[Exercise goal] Would you quote the material below from its first line through the line containing "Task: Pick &", exactly and with both ends included?

- - - - -

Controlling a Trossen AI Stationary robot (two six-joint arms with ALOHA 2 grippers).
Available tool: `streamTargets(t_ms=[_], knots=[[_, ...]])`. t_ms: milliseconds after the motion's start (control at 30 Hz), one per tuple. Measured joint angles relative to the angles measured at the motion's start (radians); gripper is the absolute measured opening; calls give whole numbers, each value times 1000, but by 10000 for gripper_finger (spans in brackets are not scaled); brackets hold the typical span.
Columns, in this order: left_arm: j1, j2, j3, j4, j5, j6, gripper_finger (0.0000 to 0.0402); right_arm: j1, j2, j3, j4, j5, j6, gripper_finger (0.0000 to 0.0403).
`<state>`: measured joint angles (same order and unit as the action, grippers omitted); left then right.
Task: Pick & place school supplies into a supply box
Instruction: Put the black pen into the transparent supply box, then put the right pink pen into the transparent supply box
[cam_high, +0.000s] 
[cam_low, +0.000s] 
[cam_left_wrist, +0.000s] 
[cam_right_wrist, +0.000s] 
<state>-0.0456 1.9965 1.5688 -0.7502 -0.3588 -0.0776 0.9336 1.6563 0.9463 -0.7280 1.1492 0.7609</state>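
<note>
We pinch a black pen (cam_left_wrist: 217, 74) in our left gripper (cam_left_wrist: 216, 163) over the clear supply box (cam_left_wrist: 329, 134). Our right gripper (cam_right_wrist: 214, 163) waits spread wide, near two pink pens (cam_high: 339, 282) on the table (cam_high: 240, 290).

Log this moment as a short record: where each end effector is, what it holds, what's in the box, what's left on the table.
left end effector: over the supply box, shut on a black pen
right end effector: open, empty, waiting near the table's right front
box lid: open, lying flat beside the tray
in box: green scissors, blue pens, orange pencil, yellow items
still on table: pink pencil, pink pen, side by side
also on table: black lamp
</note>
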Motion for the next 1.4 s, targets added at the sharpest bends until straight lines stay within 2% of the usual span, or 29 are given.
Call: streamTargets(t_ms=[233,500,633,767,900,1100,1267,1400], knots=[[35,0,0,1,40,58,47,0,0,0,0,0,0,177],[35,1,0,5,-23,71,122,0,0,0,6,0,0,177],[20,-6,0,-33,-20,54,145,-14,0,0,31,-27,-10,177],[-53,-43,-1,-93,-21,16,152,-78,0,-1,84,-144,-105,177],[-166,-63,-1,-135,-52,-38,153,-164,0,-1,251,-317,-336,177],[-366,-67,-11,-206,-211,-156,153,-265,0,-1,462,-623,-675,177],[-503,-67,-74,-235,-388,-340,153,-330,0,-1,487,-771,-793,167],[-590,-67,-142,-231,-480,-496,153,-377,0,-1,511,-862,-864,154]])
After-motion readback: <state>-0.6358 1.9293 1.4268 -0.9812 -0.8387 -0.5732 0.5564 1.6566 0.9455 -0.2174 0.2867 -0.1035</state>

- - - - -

[Answer]
Controlling a Trossen AI Stationary robot (two six-joint arms with ALOHA 2 grippers).
Available tool: `streamTargets(t_ms=[_], knots=[[_, ...]])`. t_ms: milliseconds after the motion's start (control at 30 Hz), one per tuple. Measured joint angles relative to the angles measured at the motion's start (radians); gripper is the absolute measured opening; calls give whole numbers, each value times 1000, but by 10000 for gripper_finger (spans in brackets are not scaled); brackets hold the typical span.
Columns, in this order: left_arm: j1, j2, j3, j4, j5, j6, gripper_finger (0.0000 to 0.0402); right_arm: j1, j2, j3, j4, j5, j6, gripper_finger (0.0000 to 0.0403).
`<state>`: measured joint angles (same order and unit as the action, grippers omitted); left then right.
Task: Pick & place school supplies into a supply box

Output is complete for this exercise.